Thrugg shook his great head. Tik Tok just wiggled the bone in his nose expectantly. Everyone in the ship was listening — except for a pair of trolls down in the hold who had found more exciting things to do.
“And we continue our journey to Thume?”
Trolls and cannibals all scowled. Witch Grunth snorted disbelievingly in the chain locker. It was one thing to accept in an intellectual way that there must be some vast unknown power at work in Thume. To accept it emotionally was barely possible even inside any occult shielding; out in the open where its aversion spell was effective, Thume seemed like the wildest sort of mirage, irrelevant nonsense.
Perhaps because he was a mundane, Sagorn believed in Thume.

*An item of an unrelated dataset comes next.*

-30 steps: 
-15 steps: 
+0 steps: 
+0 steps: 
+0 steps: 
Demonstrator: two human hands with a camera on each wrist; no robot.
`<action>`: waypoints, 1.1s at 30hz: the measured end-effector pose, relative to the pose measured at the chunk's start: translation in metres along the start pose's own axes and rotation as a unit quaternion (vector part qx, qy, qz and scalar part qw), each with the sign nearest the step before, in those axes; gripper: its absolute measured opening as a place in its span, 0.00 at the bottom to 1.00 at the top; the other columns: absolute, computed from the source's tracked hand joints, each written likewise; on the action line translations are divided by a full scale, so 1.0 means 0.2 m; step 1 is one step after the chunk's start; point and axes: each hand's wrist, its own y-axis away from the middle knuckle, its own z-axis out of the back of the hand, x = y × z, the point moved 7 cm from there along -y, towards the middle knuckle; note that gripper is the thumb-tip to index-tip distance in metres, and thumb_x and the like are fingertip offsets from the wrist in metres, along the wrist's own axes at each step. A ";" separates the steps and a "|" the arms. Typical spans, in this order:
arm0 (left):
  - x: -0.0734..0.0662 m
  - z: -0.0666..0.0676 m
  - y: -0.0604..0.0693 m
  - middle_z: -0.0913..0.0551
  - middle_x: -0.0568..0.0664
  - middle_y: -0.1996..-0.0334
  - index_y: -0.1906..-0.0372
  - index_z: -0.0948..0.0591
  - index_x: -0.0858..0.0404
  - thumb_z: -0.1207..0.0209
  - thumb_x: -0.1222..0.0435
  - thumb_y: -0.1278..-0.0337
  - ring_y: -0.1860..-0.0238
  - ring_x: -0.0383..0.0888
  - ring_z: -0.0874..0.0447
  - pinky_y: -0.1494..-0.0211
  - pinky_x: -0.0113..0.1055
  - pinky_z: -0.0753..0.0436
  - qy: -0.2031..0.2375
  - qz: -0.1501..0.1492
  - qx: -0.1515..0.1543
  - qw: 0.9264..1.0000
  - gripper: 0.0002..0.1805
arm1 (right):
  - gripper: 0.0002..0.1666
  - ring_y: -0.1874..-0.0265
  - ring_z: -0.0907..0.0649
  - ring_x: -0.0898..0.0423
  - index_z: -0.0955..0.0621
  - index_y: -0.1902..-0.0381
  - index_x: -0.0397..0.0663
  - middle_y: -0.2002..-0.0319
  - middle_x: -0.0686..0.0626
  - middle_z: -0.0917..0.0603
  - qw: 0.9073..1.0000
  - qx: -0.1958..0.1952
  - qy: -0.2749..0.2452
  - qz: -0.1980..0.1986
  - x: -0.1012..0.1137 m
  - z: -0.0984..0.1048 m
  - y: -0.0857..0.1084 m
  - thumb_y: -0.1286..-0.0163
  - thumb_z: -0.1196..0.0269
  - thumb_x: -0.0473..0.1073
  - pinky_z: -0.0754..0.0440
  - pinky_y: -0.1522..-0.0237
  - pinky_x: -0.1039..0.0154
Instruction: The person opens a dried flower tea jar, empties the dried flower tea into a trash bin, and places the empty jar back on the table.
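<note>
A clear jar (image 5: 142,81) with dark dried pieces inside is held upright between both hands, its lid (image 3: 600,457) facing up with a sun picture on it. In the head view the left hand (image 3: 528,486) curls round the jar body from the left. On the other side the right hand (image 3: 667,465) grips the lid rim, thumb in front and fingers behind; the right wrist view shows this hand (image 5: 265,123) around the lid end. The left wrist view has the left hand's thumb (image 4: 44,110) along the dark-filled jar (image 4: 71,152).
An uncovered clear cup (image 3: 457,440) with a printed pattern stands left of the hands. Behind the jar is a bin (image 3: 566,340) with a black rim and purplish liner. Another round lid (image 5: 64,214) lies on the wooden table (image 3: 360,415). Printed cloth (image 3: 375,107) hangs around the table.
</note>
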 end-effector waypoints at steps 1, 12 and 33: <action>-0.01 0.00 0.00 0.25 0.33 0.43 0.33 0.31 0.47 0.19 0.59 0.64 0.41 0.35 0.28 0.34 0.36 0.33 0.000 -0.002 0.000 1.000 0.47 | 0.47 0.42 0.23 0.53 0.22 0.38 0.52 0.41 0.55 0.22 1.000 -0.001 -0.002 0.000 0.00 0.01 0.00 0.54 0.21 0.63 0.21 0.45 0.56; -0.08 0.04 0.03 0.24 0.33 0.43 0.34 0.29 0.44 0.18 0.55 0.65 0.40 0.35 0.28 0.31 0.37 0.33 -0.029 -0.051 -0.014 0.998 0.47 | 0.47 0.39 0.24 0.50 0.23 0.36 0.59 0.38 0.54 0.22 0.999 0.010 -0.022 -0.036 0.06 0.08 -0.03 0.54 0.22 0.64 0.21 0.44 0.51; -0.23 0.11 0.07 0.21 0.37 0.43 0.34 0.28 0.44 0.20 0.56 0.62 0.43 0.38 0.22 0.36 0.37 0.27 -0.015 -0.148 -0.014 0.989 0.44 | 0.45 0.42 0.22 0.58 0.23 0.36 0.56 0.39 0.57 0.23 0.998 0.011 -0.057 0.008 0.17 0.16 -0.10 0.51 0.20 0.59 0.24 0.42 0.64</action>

He was nodding sardonically. “But it will take us weeks to get there,” he said. “Years at this pace. I don’t suppose you ladies and gentlemen could magic up a cooling breeze?”
All heads shook. Meddling with the weather would be a recklessly conspicuous use of sorcery, as he well knew. He was just being tiresome.
“Big storm coming,” Thrugg mumbled, sniffing the air.
Rap abandoned the idea of Thume. His army would not follow him there. He had better find a better plan, and soon. An idea began to glimmer at the back of his mind. It needed time to germinate, though. Distraction…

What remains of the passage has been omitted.